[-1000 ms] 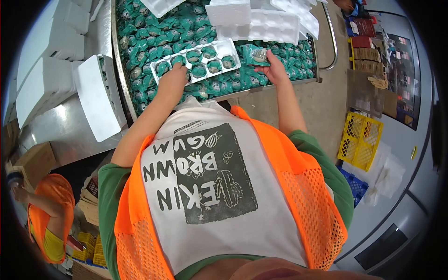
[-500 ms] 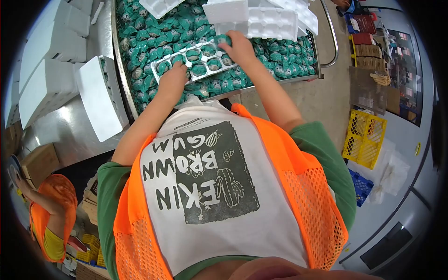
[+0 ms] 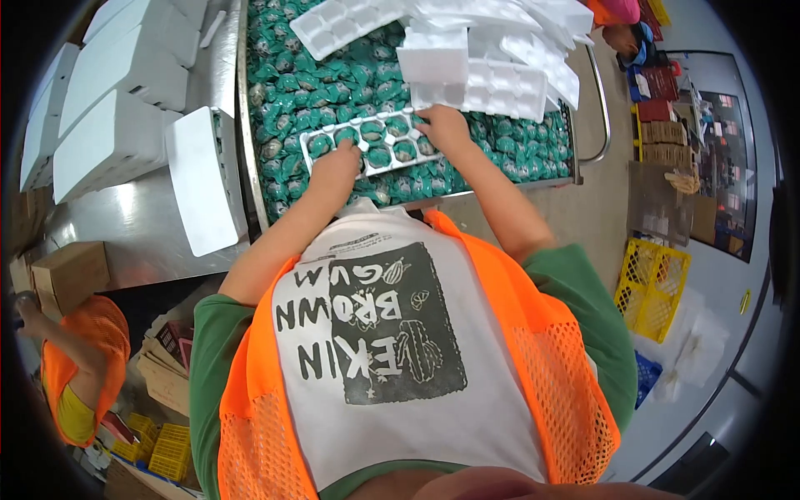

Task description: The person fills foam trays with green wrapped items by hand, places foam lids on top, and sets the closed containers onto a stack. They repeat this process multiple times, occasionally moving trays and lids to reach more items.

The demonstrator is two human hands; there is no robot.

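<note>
A white foam tray (image 3: 363, 143) with round cups lies on a large bed of green-wrapped round items (image 3: 321, 102) in a metal-rimmed cart (image 3: 252, 158). Wrapped items sit in its cups. My left hand (image 3: 337, 171) is at the tray's near left part, its fingers bent down over a wrapped item in a cup. My right hand (image 3: 446, 129) is at the tray's far right end, its fingers closed at the edge; whether an item is under them is hidden.
Empty foam trays (image 3: 504, 87) pile at the cart's far right. White closed boxes (image 3: 108, 142) stand on the metal table (image 3: 137, 218) at left. A co-worker in an orange vest (image 3: 87, 358) is at lower left; another person (image 3: 621, 33) is at upper right. Yellow crates (image 3: 652, 290) stand at right.
The view has shifted, so the cart and tray appear lower and further right. My right hand, earlier holding a wrapped item above the tray's far edge, is now down at its right end.
</note>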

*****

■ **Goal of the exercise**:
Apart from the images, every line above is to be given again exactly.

■ **Answer space**:
[-1000 ms] 
[-500 ms] 
[+0 ms] 

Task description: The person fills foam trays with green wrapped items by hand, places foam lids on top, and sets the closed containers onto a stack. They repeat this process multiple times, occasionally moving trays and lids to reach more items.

The demonstrator is two human hands; there is no robot.

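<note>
A white foam tray (image 3: 363, 143) with round cups lies on a large bed of green-wrapped round items (image 3: 321, 102) in a metal-rimmed cart (image 3: 252, 158). Wrapped items sit in its cups. My left hand (image 3: 337, 171) is at the tray's near left part, its fingers bent down over a wrapped item in a cup. My right hand (image 3: 446, 129) is at the tray's far right end, its fingers closed at the edge; whether an item is under them is hidden.
Empty foam trays (image 3: 504, 87) pile at the cart's far right. White closed boxes (image 3: 108, 142) stand on the metal table (image 3: 137, 218) at left. A co-worker in an orange vest (image 3: 87, 358) is at lower left; another person (image 3: 621, 33) is at upper right. Yellow crates (image 3: 652, 290) stand at right.
The view has shifted, so the cart and tray appear lower and further right. My right hand, earlier holding a wrapped item above the tray's far edge, is now down at its right end.
</note>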

There's nothing more to this exercise.